If you need a generator to power stuff then 200 watt is not enough- as I see that question. I would be asking how much solar power would you need to run everything?
If you want to run an AC or microwave, you're going to need a massive system that will cost thousands. That's why we opted to run the generator for those 2 items, it's much more cost effective. We can run everything else of our 200 watts. Thanks for watching.
Hey Brian, How would that battery do in colder weather? I have a couple of AGMs at my cabin and they do ok down to about 30 deg. Then they drain fairly quickly when it gets colder. Another great informative video.
It seems to do pretty well. Like I said in the video, the night time low on this trip was 23 degrees. We ran the furnace a good amount and the battery was at 12.3 volts in the morning. Daytime temps were warmer though at around 50 degrees. I camped on our land maybe 6-7 months ago and it snowed 2ft while I was there. On that trip, the nighttime low ranged from 5-10 degrees. I was running the generator non-stop, but when I turned the generator off and ran off the battery during the day, it did not seem to be bothered by the cold temps at all (daytime temps were 20-30 degrees). Does your battery not charge up to the full voltage or does it just drain quicker during the cold? It's hard to tell if ours drains quicker during the cold because when it is cold, we generally are running the furnace which is a huge drain on the battery. Thanks for the comment and watching!
@@ColoradoCamperman It does charge up to voltage. I did say anywhere from 13.8 to 14.1 on the high side. I do run my generator also. I just don't like running it during deer season. 😀
@@whitetailhollowacres6917 That's good news.
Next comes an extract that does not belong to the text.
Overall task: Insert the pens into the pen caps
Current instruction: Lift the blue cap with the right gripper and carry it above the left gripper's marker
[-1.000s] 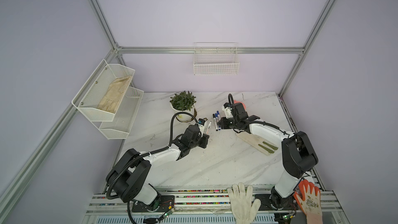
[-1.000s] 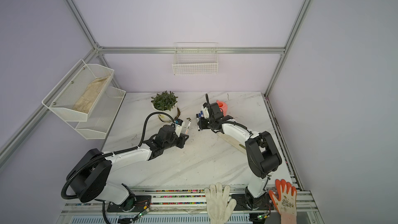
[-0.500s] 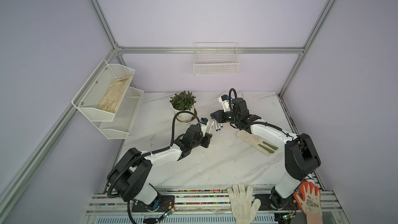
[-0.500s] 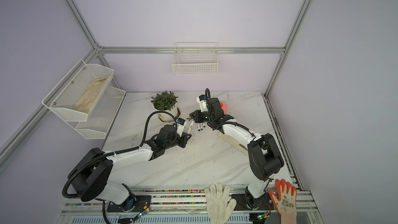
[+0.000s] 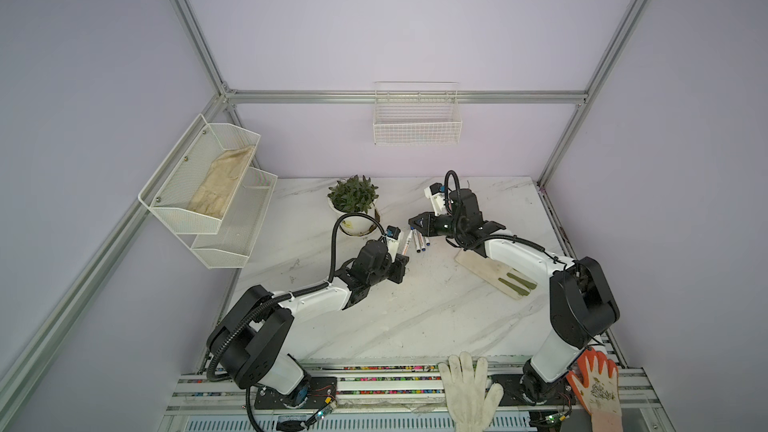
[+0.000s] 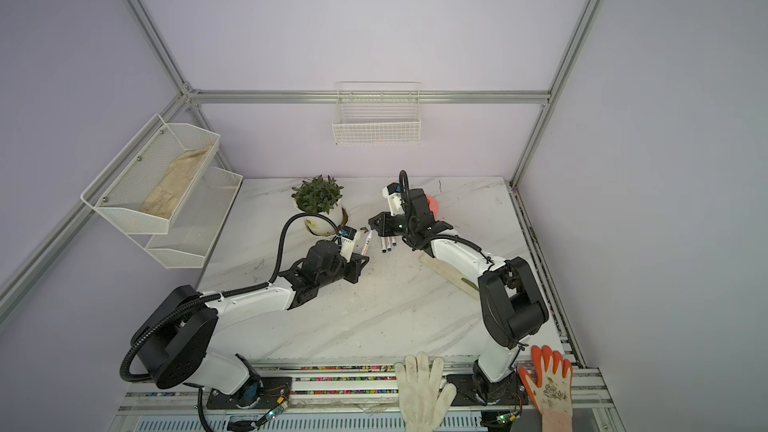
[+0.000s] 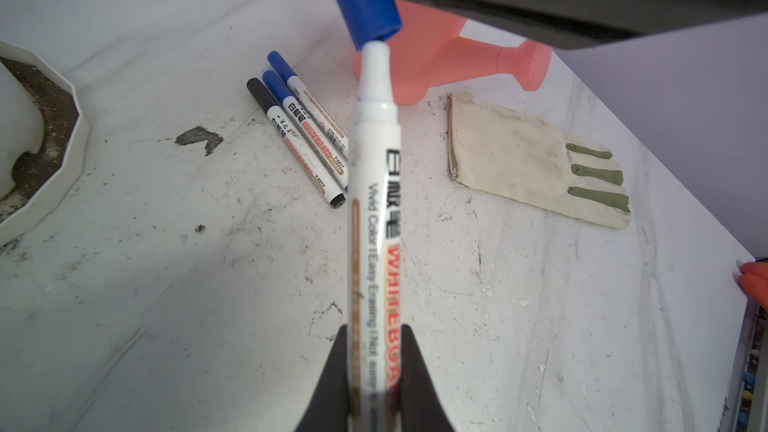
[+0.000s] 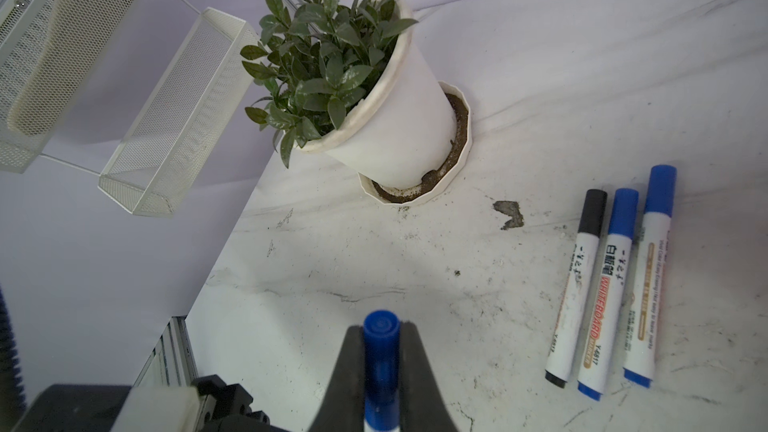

I'll have to look into that a little more and keep a closer eye on our battery during cold temps. I totally understand you not wanting to run the generator during deer season!
@@whitetailhollowacres6917 k9
I was certain I had read/ heard somewhere that lithium batteries won't charge at all below certain temperatures. I can't recall what the temperature was 🤔. But because I'm considering going full time nomad, that's been a concern of mine. Sounds like these replies contradict/dispell that. 🤔🤷♂️
Have you tried boosting your solar panel output by installing a couple reflective mirror segments beside the panels? I've heard it can boost panel power over 50 percent.
I have not tried that or ever heard of that. I'll look into it. Thanks for the comment and watching.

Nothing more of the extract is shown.